Required action> The full listing should be transcribed verbatim.

Information supplied>
------------

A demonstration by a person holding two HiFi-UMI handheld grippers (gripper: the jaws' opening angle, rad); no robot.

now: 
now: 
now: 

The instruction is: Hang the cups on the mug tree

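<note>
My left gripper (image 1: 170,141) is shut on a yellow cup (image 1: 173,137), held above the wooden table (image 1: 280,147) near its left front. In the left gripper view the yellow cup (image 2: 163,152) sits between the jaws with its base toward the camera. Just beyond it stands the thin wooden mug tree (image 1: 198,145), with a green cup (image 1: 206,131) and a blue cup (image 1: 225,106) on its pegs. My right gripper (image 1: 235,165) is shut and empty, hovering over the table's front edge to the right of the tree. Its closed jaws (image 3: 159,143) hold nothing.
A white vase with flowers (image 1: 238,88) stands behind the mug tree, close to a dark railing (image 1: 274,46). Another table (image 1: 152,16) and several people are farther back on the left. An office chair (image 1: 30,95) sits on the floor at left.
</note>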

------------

Solution to this problem>
A demonstration by a person holding two HiFi-UMI handheld grippers (gripper: the jaws' opening angle, rad); no robot.

now: 
now: 
now: 

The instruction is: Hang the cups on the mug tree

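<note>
My left gripper (image 1: 170,141) is shut on a yellow cup (image 1: 173,137), held above the wooden table (image 1: 280,147) near its left front. In the left gripper view the yellow cup (image 2: 163,152) sits between the jaws with its base toward the camera. Just beyond it stands the thin wooden mug tree (image 1: 198,145), with a green cup (image 1: 206,131) and a blue cup (image 1: 225,106) on its pegs. My right gripper (image 1: 235,165) is shut and empty, hovering over the table's front edge to the right of the tree. Its closed jaws (image 3: 159,143) hold nothing.
A white vase with flowers (image 1: 238,88) stands behind the mug tree, close to a dark railing (image 1: 274,46). Another table (image 1: 152,16) and several people are farther back on the left. An office chair (image 1: 30,95) sits on the floor at left.
</note>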

There is nothing else to add to the answer.